This case begins with a doctor, Jasubhai Desai, and a nurse, Anna Marie Turetzky, agreeing to open a medical clinic together back in the 1970s. Their business did exceedingly well as their personal relationship soured. The two fought constantly, sometimes even physically. The two tried to remedy the situation by operating out of different branches of their clinic, but that only worked for a short time. Finally, the two decided to dissolve their partnership with Desai agreeing to repay Turetzky for her share of the enterprise.
Just over a month later police found Turetzky’s body in the front seat of her car in a motel parking lot. She had been strangled and police initially were clueless about a potential suspect. A year later, the police learned that an associate of Desai’s admitted before a grand jury that a friend who had worked at Desai’s clinic confessed to murdering Turetzky on Desai’s behalf for a few thousand dollars.
The case moved on to trial where the jury heard that Desai had solicited a hit man, took out life insurance on Turetzky, asked investigators about whether Turetzky’s body had been found before it was discovered, drove to the crime scene that day and gave the alleged hit man $2,000 after the murder.
The jury found Desai guilty of first-degree murder and the judge imposed a life sentence. The conviction was then affirmed on the state level and appealed to a federal district court. That court ultimately decided that the admission of Desai’s co-defendant’s non-testimonial statement against interest violated the Confrontation Clause, something that was appealed and rejected by the Sixth Circuit, which then remanded the case for reconsideration.
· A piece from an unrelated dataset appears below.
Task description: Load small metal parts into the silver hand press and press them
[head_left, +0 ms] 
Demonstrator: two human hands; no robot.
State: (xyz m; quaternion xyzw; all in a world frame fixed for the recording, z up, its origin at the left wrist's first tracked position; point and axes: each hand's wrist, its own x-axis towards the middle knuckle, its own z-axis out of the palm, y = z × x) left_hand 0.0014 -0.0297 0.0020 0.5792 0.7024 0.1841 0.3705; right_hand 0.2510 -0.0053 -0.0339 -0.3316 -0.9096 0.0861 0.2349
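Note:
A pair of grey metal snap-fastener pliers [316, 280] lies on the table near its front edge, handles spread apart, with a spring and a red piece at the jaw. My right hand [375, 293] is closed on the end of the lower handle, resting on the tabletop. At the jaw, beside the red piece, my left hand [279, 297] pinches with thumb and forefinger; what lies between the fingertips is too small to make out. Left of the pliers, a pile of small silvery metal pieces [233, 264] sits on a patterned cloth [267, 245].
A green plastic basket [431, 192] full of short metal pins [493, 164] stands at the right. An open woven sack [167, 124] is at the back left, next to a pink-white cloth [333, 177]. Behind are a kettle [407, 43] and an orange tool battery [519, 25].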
Desai then argued that the admission of confession by his hit man given to the mutual friend ought to be excluded given that it is unreliable and that it violates the Due Process Clause of the 14th Amendment. The district court agreed with Desai a second time, claiming that the evidence ought to have been excluded from trial.
However, the case was again appealed to the Sixth Circuit, which yet again disagreed with the district court and reversed the decision. The Sixth Circuit determined that Desai was unable to identify any valid Supreme Court precedent that would support his claim that the statements ought to be excluded. Instead, the Sixth Circuit said any mention by the Supreme Court that unreliable testimony might violate the Due Process Clause is contained only in dicta and even then, is incredibly vague. As a result, the admission will stand as will Desai’s conviction for first-degree murder.